Effects of PPAR agonists on OGD-reoxygenation-induced necrosis and apoptosis
None of the drugs affected the OGD-induced increase in the percentage of PI+ cells when added as a single treatment (Figure 4A). However, they significantly prevented (with the exception of GW0742) the increase in the percentage of PI+ cells (P < 0.05 vs. vehicle alone) when added as a repeated treatment (Figure 4A). When compared with the single treatment, the repeated treatment significantly (P < 0.01) reduced the OGD-induced increase in the percentage of PI+ cells (Figure 4A). All drugs significantly decreased the reoxygenation-associated increase in the percentage of apoptotic nuclei (P < 0.05 vs. vehicle alone) when added as single treatment (Figure 4B). Similarly, when added as a repeated treatment, they all prevented the reoxygenation-associated increase in the percentage of apoptotic nuclei (P < 0.01 vs. vehicle alone) (Figure 4B). In comparison with the single treatment, the repeated treatment decreased the reoxygenation-associated increase in the percentage of apoptotic nuclei significantly only for GW0742 (P < 0.01). PPAR agonists also significantly decreased the reoxygenation-associated increase in caspase 3 activity when added as a single treatment or as repeated treatment (Figure 4C). In comparison with the single treatment, the repeated treatment decreased the reoxygenation-associated increase in the percentage of apoptotic nuclei, again significantly only for GW0742 (P < 0.01).

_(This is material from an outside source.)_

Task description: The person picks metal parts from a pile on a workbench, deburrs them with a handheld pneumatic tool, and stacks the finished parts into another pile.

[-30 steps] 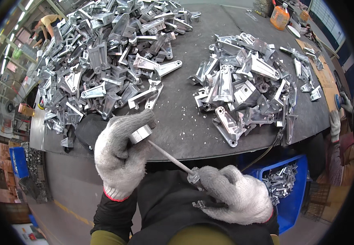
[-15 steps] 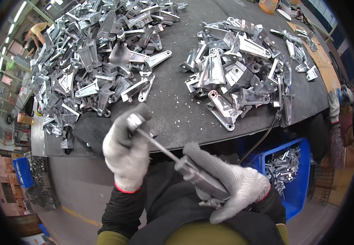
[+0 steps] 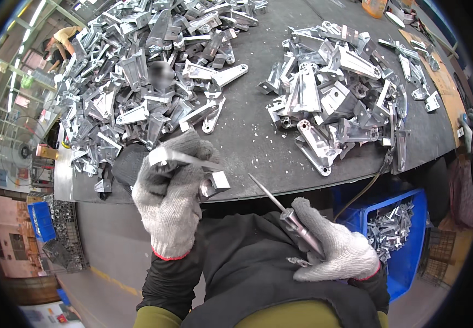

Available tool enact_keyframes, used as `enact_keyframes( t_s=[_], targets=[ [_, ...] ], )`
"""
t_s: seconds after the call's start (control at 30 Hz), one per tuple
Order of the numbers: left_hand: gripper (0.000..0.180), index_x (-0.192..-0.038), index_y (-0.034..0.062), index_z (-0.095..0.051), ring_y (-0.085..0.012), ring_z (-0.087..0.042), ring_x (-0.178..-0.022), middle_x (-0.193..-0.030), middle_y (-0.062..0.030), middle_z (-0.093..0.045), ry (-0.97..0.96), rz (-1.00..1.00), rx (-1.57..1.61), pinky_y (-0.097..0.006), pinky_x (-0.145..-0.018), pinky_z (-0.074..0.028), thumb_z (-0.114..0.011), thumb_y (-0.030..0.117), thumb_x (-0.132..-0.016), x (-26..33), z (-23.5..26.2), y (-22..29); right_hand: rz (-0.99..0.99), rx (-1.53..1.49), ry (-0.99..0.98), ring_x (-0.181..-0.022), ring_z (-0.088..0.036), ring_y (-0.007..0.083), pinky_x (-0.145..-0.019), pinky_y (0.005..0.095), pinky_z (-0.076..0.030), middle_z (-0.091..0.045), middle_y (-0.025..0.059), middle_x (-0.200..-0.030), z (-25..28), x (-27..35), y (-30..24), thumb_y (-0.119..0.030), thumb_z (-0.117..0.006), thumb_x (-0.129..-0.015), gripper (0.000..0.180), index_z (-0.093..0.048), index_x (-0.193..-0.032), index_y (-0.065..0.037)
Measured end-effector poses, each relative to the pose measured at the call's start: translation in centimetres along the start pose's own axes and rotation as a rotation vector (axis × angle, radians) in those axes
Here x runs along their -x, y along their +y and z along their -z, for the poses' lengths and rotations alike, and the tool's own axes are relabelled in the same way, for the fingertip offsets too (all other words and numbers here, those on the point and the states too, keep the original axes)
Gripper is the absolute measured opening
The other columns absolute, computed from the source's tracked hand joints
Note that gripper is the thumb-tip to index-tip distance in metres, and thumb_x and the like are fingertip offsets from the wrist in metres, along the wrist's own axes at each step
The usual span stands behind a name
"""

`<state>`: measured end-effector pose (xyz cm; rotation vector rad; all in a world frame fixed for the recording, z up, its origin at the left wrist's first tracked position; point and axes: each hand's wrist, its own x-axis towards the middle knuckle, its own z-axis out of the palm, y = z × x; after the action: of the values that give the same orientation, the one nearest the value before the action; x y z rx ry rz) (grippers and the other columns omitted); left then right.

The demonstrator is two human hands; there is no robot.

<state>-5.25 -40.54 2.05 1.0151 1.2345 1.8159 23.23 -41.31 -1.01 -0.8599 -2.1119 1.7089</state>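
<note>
My left hand (image 3: 168,210), in a grey-and-white knit glove, has its fingers closed round a silvery metal bracket (image 3: 214,185) just off the table's front edge. The bracket's square end sticks out to the right of the fingers. Lower and to the right, my right hand (image 3: 346,251), gloved the same way, grips a hand-held power file (image 3: 303,232) with a metal body and a lever at its side. Its thin tapered file blade (image 3: 266,191) points up and left, apart from the bracket. Part of the tool's body is hidden by the palm.
A big heap of metal brackets (image 3: 143,71) covers the dark table (image 3: 247,142) at left, a smaller pile (image 3: 335,87) at right. A blue bin (image 3: 419,229) with brackets stands below right. A hose (image 3: 365,188) hangs over the edge. Another person (image 3: 61,44) bends at far left.
The file blade has come away from the left hand's piece as my right hand shifted right. In my left hand the bracket has turned, so its square end now shows.
</note>
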Motion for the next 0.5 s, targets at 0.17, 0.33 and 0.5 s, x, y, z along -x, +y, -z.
enact_keyframes(
  t_s=[0.17,0.33,0.5],
  targets=[
    [0.055,-0.145,-0.0042,-0.052,-0.0219,-0.073,-0.097,-0.119,-0.0178,-0.070,0.118,0.235,-0.181,-0.032,-0.082,-0.060,-0.072,-0.003,-0.094,0.2,0.3,-7.1,-0.330,0.251,0.033,-0.115,-0.070,0.0419,-0.095,0.0441,-0.058,-0.065,0.0252,-0.129,-1.6,-0.8,0.2,-0.028,-0.088,-0.081,0.105,-0.031,-0.167,-0.012],
    [0.075,-0.149,0.0093,-0.057,-0.0382,-0.069,-0.118,-0.141,-0.0200,-0.062,-0.148,-0.396,-1.062,-0.043,-0.100,-0.058,-0.076,-0.005,-0.077,-0.5,6.5,-10.4,-0.527,0.578,0.096,-0.084,-0.075,0.0414,-0.072,0.0511,-0.061,-0.067,0.0170,-0.113,-3.8,-1.8,2.1,-0.028,-0.077,-0.090,0.084,-0.038,-0.164,-0.032],
    [0.086,-0.140,0.0089,-0.065,-0.0388,-0.051,-0.141,-0.139,-0.0110,-0.065,-0.783,-0.396,-1.315,-0.054,-0.121,-0.038,-0.092,0.013,-0.058,-4.4,5.0,-5.6,-0.415,0.475,0.099,-0.067,-0.071,0.0354,-0.060,0.0468,-0.059,-0.063,0.0141,-0.096,-4.0,-1.2,3.6,-0.033,-0.074,-0.095,0.078,-0.039,-0.164,-0.036]
  ],
)
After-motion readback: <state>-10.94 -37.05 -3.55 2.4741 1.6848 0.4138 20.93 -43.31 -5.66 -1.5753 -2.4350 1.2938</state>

Effects of SD on podocyte death
In order to assess the anti-apoptotic effects of PPAR agonists, we evaluated the effects of gemfibrozil, GW0742, pioglitazone, and rosiglitazone on SD-induced podocyte death, which is known to be mainly due to apoptosis (Foster et al., 2005; Tejada et al., 2008). SD (24–72 h) induced significant cell loss at each time of assay (24, 48, and 72 h) (Figure 5A). The percentage of apoptotic nuclei (Figure 5B) and caspase 3 activity (Figure 5C) also increased over the 72 h of SD. In comparison with the basal level no significant changes in the evaluated parameters was measured in control cells. As the cell loss caused by 48 h of SD was similar to that measured in the OGD (5 h)-reoxygenation (24 h) experiments, and at this time point the SD-induced increase in the percentage of apoptotic nuclei and of caspase 3 activity achieved a constant value, we decided to perform the subsequent experiments using these experimental conditions.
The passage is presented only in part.